Goal of the exercise –
For the records that follow, please set down exactly the lines between the one holding "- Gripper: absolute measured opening" and the one holding "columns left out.", inclusive, and only those.
>>
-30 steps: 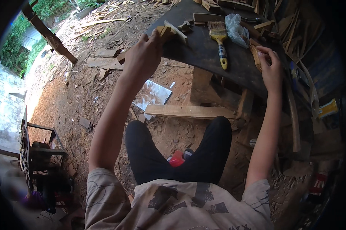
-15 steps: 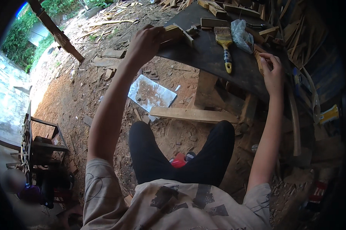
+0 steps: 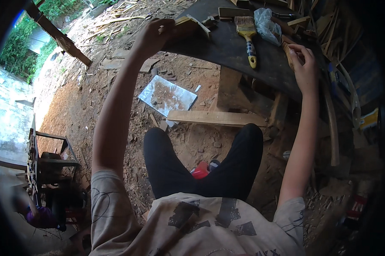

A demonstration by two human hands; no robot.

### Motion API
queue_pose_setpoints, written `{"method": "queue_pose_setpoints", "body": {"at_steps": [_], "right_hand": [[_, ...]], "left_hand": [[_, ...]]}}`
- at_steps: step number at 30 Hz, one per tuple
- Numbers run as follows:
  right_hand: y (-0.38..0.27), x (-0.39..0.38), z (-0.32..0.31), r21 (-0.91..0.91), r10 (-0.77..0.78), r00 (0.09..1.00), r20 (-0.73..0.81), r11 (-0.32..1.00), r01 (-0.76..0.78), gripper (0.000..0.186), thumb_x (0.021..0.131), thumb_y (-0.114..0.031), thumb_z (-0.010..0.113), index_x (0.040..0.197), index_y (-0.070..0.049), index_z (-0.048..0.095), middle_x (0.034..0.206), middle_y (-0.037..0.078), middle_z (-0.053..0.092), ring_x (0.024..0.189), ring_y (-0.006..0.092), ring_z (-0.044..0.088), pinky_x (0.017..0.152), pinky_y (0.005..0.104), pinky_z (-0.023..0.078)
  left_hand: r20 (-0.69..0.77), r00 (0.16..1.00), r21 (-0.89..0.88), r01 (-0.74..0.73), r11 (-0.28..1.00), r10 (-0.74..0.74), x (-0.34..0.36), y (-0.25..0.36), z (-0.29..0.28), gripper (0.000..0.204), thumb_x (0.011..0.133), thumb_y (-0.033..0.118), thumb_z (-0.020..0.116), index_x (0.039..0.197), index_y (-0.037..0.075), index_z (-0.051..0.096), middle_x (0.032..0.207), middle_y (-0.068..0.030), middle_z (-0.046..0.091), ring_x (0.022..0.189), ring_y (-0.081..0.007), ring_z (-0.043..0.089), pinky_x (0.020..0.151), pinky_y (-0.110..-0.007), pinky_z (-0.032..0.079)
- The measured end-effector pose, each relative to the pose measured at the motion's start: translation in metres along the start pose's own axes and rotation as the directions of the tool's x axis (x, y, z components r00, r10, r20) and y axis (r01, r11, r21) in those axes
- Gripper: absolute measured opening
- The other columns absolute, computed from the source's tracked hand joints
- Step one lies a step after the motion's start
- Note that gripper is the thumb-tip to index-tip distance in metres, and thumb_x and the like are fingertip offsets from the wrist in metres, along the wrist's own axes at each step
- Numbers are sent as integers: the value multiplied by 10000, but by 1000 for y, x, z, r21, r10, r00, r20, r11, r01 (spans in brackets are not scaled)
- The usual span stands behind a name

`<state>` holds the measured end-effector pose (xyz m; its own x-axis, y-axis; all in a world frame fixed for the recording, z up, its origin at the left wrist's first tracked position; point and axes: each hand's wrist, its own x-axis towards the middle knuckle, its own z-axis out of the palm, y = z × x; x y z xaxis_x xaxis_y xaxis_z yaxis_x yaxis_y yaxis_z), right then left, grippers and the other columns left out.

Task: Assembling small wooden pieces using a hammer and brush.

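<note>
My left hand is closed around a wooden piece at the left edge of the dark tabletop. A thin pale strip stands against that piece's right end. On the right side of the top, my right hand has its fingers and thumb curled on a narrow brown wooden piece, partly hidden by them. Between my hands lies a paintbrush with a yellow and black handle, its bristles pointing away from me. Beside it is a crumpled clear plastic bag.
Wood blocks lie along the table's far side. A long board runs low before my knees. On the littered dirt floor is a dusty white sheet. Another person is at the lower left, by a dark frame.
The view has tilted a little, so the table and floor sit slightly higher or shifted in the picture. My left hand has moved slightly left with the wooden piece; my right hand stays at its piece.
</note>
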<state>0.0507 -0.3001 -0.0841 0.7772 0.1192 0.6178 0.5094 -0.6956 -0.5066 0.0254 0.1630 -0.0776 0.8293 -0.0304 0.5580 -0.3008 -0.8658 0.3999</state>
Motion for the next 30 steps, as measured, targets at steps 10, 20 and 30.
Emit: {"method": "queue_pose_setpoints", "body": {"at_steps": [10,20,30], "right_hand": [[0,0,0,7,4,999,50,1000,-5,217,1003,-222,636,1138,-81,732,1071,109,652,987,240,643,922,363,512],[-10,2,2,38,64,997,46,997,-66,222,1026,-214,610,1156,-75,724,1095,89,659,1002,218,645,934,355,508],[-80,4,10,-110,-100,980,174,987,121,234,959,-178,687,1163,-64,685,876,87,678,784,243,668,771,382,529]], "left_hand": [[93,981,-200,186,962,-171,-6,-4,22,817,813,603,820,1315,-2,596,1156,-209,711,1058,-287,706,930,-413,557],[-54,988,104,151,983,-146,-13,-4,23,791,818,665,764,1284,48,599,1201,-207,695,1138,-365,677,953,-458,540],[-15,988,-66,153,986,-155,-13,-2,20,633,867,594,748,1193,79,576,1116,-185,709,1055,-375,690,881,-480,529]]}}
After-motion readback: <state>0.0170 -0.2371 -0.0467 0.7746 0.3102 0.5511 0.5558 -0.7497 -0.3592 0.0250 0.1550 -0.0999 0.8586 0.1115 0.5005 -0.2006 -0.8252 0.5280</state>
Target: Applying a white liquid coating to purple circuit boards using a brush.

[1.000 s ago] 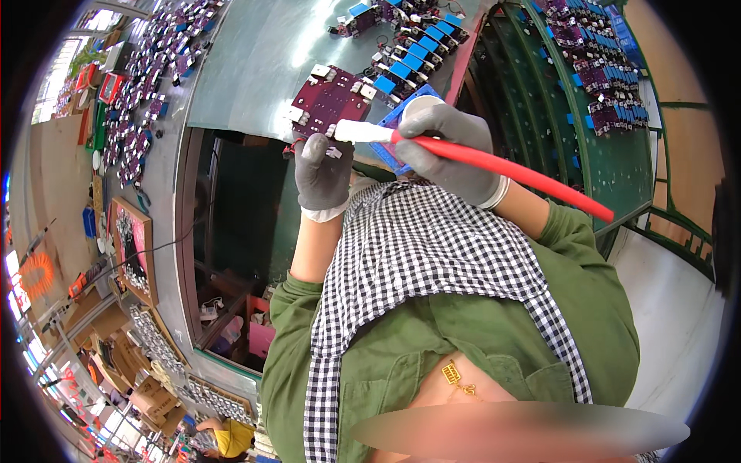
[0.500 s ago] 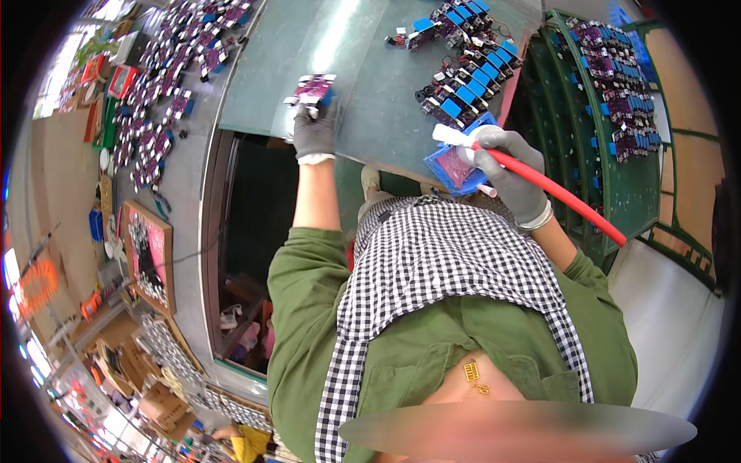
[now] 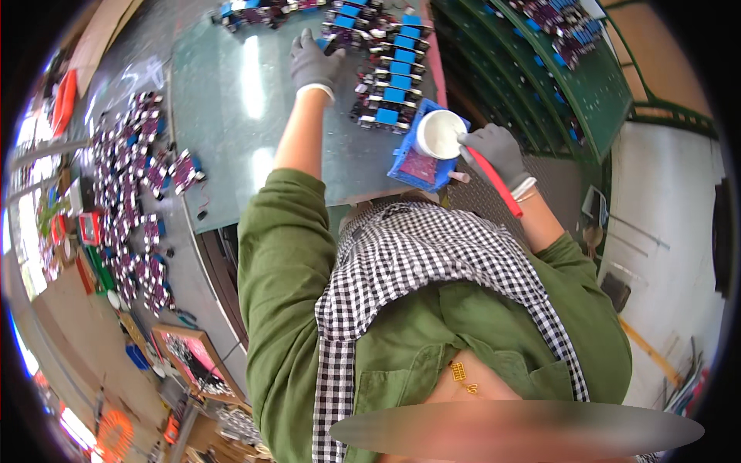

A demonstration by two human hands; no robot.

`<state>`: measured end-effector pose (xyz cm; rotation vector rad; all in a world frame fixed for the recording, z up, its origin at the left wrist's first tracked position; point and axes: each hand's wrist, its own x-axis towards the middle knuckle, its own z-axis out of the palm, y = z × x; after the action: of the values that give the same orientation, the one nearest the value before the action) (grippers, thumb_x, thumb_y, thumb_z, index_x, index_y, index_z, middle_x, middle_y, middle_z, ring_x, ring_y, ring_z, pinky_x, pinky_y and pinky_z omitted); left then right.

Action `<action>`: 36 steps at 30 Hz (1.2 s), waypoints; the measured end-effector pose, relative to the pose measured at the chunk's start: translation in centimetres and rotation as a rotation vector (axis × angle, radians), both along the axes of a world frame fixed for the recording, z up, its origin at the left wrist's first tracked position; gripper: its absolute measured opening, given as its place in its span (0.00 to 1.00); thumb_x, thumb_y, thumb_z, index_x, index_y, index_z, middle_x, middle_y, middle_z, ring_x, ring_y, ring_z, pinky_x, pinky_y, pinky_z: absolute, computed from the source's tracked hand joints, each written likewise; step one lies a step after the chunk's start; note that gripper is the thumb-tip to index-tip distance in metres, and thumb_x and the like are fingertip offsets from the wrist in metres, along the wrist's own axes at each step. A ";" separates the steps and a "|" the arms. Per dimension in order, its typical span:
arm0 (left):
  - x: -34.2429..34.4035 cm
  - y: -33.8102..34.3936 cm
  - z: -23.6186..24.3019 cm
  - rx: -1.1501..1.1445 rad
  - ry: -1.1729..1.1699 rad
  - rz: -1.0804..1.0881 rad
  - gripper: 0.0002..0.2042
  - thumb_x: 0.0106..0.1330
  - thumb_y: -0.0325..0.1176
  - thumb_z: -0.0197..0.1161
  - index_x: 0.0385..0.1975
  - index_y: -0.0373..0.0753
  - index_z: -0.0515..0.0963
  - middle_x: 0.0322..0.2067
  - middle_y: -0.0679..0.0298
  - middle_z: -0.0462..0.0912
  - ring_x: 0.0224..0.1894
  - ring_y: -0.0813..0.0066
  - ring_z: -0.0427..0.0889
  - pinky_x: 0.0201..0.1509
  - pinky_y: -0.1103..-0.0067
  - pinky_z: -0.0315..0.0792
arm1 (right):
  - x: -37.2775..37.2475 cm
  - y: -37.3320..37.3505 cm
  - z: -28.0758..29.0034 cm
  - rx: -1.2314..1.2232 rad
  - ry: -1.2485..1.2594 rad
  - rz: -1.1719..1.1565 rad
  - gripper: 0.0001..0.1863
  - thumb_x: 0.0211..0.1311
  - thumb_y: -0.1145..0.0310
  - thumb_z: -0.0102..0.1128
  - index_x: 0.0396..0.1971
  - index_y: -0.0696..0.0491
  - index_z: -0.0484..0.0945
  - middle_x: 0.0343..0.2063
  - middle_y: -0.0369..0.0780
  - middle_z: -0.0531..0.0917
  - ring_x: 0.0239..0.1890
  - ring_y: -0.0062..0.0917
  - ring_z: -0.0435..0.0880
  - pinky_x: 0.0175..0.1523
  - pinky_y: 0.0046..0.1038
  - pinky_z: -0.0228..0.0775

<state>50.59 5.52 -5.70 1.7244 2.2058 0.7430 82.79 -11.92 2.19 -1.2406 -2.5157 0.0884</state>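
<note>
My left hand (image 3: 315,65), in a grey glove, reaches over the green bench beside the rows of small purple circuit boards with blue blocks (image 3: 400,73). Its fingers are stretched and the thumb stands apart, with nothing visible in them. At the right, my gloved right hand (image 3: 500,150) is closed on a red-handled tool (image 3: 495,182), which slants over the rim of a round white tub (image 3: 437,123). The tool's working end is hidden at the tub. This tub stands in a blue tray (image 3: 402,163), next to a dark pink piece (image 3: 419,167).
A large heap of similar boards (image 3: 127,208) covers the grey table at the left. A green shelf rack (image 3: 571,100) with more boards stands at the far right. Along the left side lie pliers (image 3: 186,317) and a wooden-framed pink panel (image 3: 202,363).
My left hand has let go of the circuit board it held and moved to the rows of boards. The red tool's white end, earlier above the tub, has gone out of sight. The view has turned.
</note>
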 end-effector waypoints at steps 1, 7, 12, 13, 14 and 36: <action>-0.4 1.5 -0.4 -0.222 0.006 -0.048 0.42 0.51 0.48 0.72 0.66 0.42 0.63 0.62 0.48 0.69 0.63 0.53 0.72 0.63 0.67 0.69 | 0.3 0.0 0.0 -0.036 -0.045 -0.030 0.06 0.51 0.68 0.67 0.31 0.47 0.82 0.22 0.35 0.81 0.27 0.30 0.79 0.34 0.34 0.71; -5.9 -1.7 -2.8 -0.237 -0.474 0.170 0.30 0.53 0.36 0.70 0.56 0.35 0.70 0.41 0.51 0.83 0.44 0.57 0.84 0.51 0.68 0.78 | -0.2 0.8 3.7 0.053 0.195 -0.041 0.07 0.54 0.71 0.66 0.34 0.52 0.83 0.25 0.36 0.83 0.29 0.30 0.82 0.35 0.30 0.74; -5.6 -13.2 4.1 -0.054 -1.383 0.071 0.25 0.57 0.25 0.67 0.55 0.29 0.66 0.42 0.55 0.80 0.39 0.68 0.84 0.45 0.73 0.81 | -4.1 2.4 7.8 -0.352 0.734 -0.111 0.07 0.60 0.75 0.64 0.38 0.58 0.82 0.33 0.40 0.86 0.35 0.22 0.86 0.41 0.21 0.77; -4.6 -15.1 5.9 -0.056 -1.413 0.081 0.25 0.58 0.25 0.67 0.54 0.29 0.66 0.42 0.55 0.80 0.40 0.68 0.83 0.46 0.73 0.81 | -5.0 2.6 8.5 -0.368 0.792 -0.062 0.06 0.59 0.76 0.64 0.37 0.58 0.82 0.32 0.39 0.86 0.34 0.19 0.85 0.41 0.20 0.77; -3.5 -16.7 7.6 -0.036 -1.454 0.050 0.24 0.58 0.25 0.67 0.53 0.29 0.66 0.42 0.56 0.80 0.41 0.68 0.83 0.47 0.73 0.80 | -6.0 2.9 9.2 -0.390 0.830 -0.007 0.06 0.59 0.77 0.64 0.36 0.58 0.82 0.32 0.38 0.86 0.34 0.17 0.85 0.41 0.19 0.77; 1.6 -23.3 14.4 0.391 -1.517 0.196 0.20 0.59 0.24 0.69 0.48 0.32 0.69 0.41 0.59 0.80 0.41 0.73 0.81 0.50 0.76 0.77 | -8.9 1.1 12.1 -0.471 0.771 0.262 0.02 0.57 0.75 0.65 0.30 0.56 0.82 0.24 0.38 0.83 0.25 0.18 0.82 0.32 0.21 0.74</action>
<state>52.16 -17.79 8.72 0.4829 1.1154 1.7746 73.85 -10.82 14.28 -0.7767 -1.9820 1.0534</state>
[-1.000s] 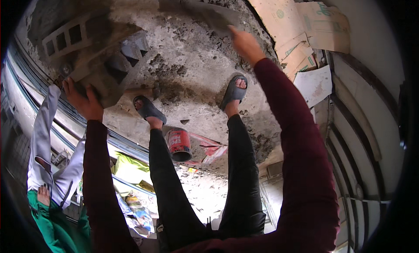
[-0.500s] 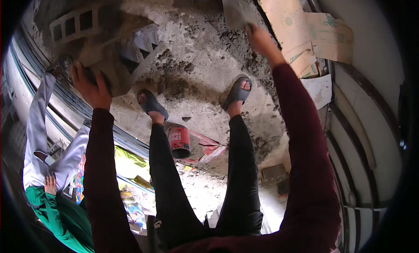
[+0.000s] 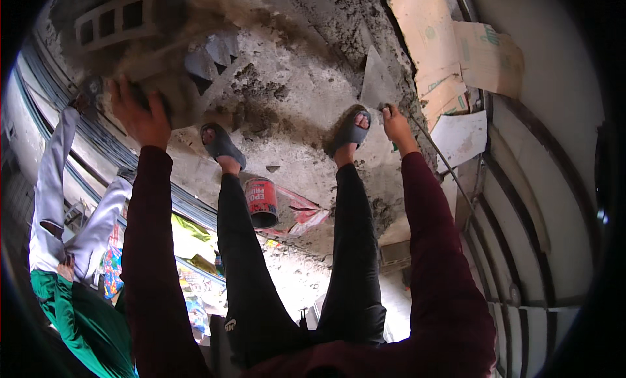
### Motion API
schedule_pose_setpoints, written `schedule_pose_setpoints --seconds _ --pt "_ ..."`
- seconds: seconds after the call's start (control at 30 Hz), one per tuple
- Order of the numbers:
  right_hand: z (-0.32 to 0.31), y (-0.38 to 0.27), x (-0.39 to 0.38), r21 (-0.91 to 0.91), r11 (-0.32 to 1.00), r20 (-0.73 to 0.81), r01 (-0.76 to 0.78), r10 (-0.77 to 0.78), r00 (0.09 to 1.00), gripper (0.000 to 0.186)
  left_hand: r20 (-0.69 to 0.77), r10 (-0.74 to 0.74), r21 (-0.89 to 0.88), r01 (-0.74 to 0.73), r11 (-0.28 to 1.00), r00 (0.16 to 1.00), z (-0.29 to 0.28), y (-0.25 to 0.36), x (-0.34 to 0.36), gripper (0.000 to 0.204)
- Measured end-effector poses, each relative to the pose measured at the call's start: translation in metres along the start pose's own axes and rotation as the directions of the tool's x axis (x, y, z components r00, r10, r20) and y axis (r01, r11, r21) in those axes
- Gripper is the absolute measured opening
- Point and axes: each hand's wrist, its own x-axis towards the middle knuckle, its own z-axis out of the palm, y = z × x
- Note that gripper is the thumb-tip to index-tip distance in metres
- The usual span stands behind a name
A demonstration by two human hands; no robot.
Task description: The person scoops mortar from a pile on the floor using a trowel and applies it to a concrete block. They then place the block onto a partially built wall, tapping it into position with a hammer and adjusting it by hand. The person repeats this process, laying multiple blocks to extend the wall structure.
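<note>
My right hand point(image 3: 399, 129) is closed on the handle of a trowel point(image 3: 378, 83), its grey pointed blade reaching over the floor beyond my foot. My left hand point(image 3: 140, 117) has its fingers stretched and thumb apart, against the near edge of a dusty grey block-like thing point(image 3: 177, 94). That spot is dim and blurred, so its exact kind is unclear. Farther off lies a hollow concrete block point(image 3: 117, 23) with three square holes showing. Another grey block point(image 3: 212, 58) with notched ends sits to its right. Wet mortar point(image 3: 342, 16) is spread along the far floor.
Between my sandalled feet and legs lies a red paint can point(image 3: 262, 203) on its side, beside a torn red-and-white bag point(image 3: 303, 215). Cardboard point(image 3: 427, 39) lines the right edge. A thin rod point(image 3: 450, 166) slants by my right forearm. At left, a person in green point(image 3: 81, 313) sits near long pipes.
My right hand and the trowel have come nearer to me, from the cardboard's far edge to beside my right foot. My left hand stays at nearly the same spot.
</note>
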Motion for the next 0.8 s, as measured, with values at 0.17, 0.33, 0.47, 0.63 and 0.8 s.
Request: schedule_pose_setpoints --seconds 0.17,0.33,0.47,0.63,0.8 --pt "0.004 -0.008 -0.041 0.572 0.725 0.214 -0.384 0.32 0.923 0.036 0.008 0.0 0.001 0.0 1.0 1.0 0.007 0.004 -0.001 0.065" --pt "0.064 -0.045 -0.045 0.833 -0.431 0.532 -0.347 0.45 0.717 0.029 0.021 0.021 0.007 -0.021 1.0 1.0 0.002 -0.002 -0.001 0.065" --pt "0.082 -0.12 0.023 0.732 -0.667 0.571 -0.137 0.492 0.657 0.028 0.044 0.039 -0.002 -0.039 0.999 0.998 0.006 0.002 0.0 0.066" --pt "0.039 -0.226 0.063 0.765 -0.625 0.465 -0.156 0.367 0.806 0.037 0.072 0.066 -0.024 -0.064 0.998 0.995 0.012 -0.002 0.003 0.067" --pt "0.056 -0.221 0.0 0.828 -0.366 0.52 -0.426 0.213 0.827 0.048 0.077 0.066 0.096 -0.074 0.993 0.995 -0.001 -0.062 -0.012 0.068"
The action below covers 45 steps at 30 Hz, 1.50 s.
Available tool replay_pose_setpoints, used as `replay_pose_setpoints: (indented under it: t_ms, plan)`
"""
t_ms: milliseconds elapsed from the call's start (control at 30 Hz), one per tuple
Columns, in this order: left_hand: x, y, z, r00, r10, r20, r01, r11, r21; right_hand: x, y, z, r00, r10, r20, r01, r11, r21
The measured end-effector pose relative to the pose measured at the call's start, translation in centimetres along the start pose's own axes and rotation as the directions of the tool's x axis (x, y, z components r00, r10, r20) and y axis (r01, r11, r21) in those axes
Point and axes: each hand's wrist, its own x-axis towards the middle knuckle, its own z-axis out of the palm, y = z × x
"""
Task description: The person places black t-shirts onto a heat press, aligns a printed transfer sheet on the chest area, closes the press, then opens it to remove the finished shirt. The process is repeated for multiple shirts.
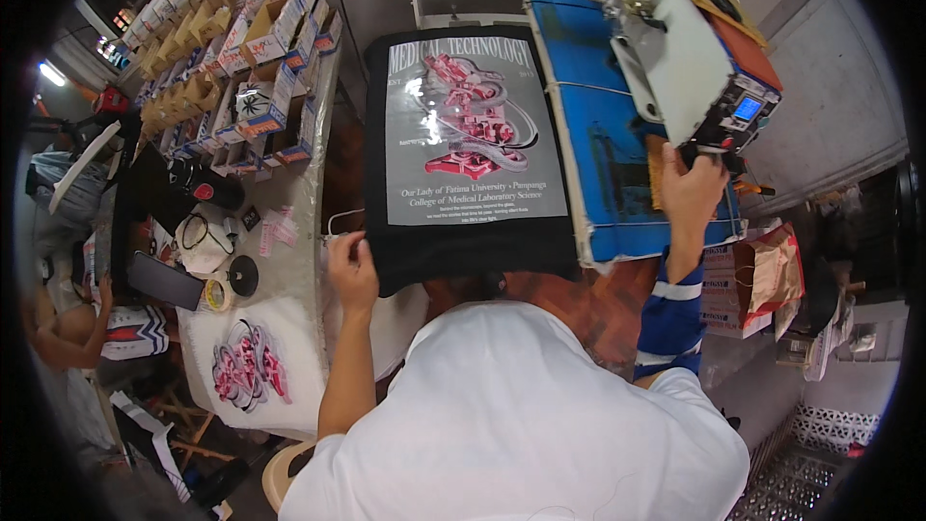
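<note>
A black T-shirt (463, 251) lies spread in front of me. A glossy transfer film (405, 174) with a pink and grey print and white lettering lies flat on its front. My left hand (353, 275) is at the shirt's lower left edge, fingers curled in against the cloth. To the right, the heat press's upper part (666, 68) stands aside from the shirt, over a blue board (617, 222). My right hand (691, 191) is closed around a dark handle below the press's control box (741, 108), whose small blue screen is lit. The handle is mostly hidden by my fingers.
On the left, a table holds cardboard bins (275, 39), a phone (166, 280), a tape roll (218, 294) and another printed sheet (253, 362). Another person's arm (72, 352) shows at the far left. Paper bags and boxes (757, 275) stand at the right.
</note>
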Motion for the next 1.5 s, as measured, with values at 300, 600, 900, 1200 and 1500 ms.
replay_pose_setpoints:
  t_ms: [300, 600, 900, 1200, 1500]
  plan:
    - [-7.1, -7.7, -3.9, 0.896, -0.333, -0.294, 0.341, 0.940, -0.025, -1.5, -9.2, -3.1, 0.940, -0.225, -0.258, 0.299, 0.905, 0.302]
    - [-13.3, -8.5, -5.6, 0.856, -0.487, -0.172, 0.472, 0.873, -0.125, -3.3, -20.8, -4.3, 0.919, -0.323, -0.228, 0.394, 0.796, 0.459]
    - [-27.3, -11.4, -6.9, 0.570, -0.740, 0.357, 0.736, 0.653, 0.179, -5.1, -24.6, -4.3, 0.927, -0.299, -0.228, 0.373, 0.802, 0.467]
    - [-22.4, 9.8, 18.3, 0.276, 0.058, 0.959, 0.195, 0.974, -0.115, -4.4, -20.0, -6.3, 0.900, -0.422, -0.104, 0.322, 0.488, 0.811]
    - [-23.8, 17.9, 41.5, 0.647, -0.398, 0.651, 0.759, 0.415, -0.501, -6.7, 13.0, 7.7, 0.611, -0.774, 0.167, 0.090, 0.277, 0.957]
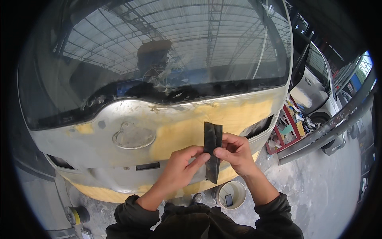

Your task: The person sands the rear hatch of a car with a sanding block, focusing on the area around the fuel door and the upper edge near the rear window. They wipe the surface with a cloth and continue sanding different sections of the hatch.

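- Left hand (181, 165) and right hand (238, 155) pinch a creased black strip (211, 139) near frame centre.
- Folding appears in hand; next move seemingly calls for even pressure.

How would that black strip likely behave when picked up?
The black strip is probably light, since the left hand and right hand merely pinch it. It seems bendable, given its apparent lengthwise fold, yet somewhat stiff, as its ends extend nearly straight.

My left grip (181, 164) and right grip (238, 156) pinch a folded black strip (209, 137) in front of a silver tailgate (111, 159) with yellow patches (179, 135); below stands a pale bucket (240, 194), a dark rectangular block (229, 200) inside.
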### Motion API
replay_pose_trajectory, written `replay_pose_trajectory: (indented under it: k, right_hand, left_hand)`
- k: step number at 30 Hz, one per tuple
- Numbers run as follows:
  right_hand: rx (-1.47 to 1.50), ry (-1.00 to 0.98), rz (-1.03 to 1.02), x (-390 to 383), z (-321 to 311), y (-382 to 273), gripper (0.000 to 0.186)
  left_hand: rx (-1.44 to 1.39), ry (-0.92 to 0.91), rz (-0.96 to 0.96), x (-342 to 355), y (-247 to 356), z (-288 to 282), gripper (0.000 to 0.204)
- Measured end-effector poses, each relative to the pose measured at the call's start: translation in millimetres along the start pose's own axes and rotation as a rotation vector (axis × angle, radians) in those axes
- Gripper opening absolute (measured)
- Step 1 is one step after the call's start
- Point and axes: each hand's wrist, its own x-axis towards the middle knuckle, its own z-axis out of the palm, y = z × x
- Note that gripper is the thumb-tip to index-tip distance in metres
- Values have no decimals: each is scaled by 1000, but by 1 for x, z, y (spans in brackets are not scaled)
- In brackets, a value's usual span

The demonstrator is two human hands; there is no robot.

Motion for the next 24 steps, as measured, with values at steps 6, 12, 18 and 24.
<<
Answer below –
- Gripper: absolute measured opening
- The other columns absolute, computed from the source's tracked hand joints
- Step one lies a step after the motion's start
- Note that gripper is the thumb-tip to index-tip distance in metres, and thumb_x and the like are fingertip offsets from the wrist in metres, along the wrist's own axes at each step
- Numbers are sent as integers: the value multiplied by 10000, but by 1000 for y, x, z, r21, r10, r00, r20, r11, r01 (spans in brackets are not scaled)
- The usual span stands behind a name

`<state>` holds the measured end-effector pose (xyz m; its own x-axis, y-axis; all in a world frame fixed for the recording, z up, its origin at the left wrist's first tracked position; point and axes: each hand's wrist, its own x-axis towards the middle knuckle, its own z-axis out of the palm, y = z × x; x y z xaxis_x xaxis_y xaxis_z yaxis_x yaxis_y yaxis_z), right then left, grippers and the other columns left out.

The exercise is done.